Still, it’s not likely that acquirers have lost interest in inking substantial purchases of VC-backed targets. After all, the rise in the stock market through this year has bolstered valuations of many would-be buyers and should make them more willing to do big prints. Instead, venture-backed startups have more exit options and are getting more expensive. The multiple Google paid in its $2.6bn pickup of Looker speaks to that (subscribers of the M&A KnowledgeBase can see that multiple here). Instead of selling, many of the most attractive targets are eyeing the public markets, where, as we discussed in a recent report, many new issuers are fetching multiples north of 40x trailing revenue.

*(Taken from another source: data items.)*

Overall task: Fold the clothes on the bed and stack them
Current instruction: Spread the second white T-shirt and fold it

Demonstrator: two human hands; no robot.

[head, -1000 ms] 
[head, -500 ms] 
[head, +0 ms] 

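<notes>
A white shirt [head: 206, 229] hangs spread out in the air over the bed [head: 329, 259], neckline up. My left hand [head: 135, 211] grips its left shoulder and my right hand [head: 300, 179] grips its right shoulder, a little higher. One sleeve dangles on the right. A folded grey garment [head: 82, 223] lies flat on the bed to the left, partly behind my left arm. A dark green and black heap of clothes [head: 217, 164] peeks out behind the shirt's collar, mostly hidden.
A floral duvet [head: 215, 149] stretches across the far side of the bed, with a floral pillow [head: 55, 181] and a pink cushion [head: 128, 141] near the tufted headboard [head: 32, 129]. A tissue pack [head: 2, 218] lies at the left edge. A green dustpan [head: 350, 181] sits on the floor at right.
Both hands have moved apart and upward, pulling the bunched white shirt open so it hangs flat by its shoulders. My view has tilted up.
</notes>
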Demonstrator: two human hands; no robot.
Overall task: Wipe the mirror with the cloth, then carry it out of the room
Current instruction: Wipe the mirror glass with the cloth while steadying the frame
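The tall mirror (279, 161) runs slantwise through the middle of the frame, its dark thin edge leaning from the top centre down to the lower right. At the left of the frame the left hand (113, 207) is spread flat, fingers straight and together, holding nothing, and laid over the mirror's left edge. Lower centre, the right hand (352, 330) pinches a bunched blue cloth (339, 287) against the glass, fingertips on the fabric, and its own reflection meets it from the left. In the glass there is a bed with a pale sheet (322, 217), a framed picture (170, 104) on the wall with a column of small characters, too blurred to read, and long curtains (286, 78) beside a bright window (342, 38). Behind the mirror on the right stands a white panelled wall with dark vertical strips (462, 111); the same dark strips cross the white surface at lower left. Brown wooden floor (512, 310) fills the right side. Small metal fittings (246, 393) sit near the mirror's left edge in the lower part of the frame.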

No hard turns for application software market

by Scott Denne

Both strategic acquirers and sponsors have increased their purchases of application software vendors as the market for those targets accelerates beyond last year’s record. As those buyers stayed active, the largest deals grew larger and multiples continued to climb. Rising valuations for growth companies in the public markets – both new offeringsand already-public businesses – have pushed up pricing for software targets and could help propel deal sizes through the rest of the year.

According to 451 Research’s M&A KnowledgeBase, 632 application software providers have been acquired for a combined value of $59.2bn, on pace to top last year’s record haul in both value and volume. In our analysis of last year’s activity (published as part of 451 Research’s Tech M&A Outlook 2019), we noted that 2018 marked the first year that acquisitions of application software vendors crossed 1,100 as both strategic buyers and private equity firms accelerated their purchases.

The same trend has driven this year’s market as well. Both categories of acquirers are up from last year’s pace. Yet the number of big-ticket transactions is down a bit. While 29 application software providers sold for $1bn or more in 2018, only nine have done so this year. But those that have crossed the 10-figure mark have done so in a big way. Since the bursting of the dot-com bubble, only four such targets have sold for more than $10bn and two of them (Tableau Software and Ultimate Software) did so this year.

To be clear, the relative decline in the number of big-ticket acquisitions hasn’t pulled down the total deal value. If the current pace of deal value were to hold through the end of the year, it would finish more than one-quarter higher than last year, which smashed the previous record by nearly 50%. Put another way, at the midpoint of 2019, the total value of application software transactions is higher than all but two full years, our data shows.

Although fewer software vendors have sold for north of $1bn, those that have are fetching higher prices. According to the M&A KnowledgeBase, the median multiple for those deals this year stands at 8.1x trailing revenue, nearly a full turn above last year’s total. That rise comes amid a 22% year-to-date increase in the Nasdaq index and a welcoming environment for new tech listings, including software companies like Slack and Zoom Video, which commanded 62x and 41x multiples at the midpoint of the year, following their recent public market debuts. Such a compelling alternative exit could continue to boost acquisition prices.